What you have to do: Where the data below shows a picture, leave that picture out and copy the rest exactly.

Data shown:
------------

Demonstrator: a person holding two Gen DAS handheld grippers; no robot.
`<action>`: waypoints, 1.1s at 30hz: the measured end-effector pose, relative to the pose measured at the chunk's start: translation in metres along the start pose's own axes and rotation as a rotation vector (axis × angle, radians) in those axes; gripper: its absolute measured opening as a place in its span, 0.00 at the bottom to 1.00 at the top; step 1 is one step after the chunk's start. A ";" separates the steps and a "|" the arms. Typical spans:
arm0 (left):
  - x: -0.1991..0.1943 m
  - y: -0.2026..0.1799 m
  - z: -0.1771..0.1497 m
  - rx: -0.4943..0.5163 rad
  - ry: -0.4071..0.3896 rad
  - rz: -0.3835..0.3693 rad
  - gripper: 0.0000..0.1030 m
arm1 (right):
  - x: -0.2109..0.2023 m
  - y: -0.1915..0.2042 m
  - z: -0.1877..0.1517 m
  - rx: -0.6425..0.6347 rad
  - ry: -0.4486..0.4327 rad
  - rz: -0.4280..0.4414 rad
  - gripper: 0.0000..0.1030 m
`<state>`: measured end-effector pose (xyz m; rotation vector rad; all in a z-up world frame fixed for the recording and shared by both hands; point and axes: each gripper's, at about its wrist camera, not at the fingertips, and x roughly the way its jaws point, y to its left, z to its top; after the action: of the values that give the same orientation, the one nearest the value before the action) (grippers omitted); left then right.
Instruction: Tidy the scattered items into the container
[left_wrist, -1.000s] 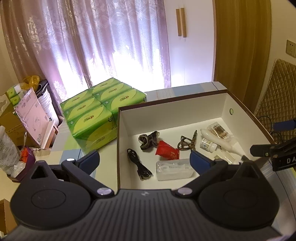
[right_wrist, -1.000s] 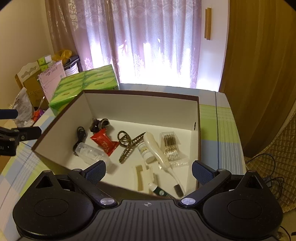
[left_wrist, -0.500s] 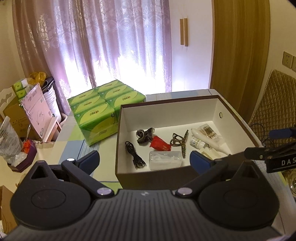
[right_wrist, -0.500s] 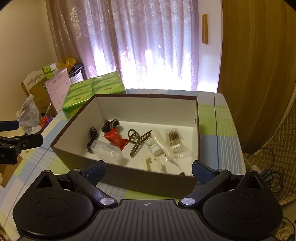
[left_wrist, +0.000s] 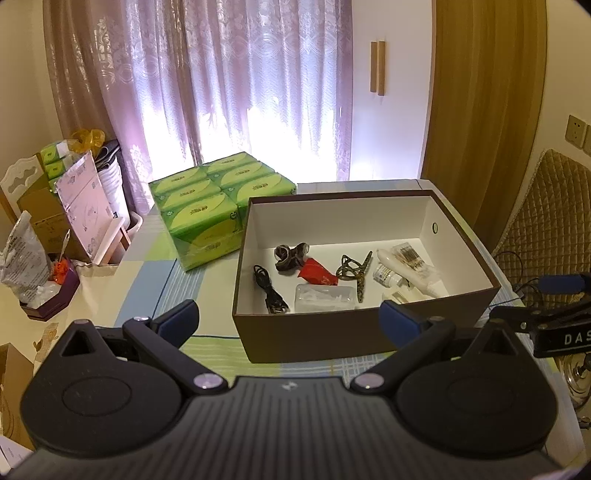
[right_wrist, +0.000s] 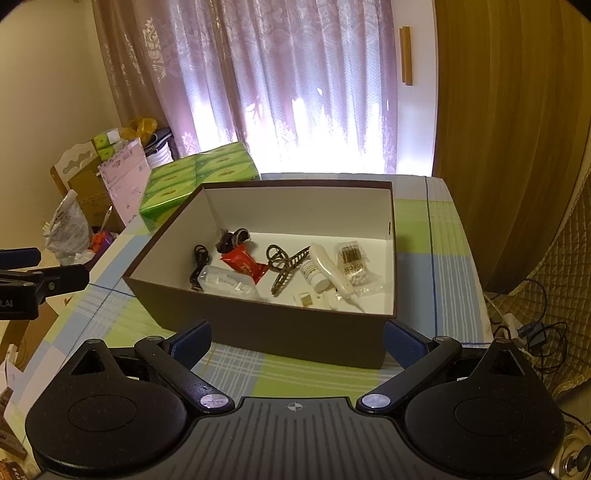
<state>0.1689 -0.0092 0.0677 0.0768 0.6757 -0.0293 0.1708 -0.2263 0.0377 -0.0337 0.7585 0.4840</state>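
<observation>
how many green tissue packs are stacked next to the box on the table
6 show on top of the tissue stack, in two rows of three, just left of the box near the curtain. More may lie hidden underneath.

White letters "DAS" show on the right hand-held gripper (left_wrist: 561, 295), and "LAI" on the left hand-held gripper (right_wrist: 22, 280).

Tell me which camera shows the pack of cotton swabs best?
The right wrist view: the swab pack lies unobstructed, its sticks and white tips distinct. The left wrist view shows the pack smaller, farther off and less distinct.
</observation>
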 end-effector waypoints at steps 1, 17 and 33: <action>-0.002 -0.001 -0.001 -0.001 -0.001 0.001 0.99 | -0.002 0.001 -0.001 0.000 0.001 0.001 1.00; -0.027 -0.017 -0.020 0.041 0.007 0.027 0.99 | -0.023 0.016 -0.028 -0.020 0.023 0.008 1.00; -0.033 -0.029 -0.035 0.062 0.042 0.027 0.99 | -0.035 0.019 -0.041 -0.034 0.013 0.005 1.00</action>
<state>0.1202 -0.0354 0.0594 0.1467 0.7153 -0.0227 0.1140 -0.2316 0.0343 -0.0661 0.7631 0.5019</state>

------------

Output of the task:
Demonstrator: a person holding two Gen DAS handheld grippers; no robot.
`<action>`: waypoints, 1.1s at 30hz: the measured end-effector pose, relative to the pose measured at the chunk's start: translation in metres along the start pose's own axes and rotation as a rotation vector (axis × angle, radians) in those axes; gripper: its absolute measured opening as a place in its span, 0.00 at the bottom to 1.00 at the top; step 1 is one step after the chunk's start. A ";" separates the steps and a "|" the arms. Typical spans:
arm0 (left):
  - x: -0.1991..0.1943 m
  - y: -0.2026..0.1799 m
  - z: -0.1771..0.1497 m
  - rx: -0.4943..0.5163 rad
  - ry: -0.4071..0.3896 rad
  - rz: -0.3835..0.3693 rad
  - gripper: 0.0000..0.1030 m
arm1 (right):
  - x: -0.2109..0.2023 m
  - y: -0.1915..0.2042 m
  - z: -0.1877..0.1517 m
  - rx: -0.6425..0.6347 rad
  - ry: -0.4486..0.4327 rad
  - rz: -0.4280..0.4414 rad
  - gripper: 0.0000..0.1030 m
`<state>`: measured end-effector pose (xyz m; rotation vector rad; all in a z-up world frame fixed for the recording and shared by both hands; point and axes: each gripper's, at about its wrist camera, not at the fingertips, and x roughly the way its jaws point, y to its left, z to its top; after the action: of the values that give the same orientation, the one nearest the value before the action) (grippers omitted); left then right.
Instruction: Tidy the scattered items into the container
[left_wrist, -1.000s] 
[right_wrist, -1.000s] 
[left_wrist, -0.500s] 
[right_wrist, -0.500s] 
[left_wrist, +0.000s] 
[right_wrist, +0.000s] 
<state>0.1689 -0.0092 0.0677 0.0768 0.6757 -0.0293 0.1708 -0.2263 0.0377 -0.0337 0.7585 0.4840</state>
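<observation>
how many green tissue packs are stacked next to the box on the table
6 show on top of the tissue stack, in two rows of three, just left of the box near the curtain. More may lie hidden underneath.

White letters "DAS" show on the right hand-held gripper (left_wrist: 561, 295), and "LAI" on the left hand-held gripper (right_wrist: 22, 280).

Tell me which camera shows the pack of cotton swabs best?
The right wrist view: the swab pack lies unobstructed, its sticks and white tips distinct. The left wrist view shows the pack smaller, farther off and less distinct.
</observation>
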 end-effector waypoints at steps 1, 17 and 33: <action>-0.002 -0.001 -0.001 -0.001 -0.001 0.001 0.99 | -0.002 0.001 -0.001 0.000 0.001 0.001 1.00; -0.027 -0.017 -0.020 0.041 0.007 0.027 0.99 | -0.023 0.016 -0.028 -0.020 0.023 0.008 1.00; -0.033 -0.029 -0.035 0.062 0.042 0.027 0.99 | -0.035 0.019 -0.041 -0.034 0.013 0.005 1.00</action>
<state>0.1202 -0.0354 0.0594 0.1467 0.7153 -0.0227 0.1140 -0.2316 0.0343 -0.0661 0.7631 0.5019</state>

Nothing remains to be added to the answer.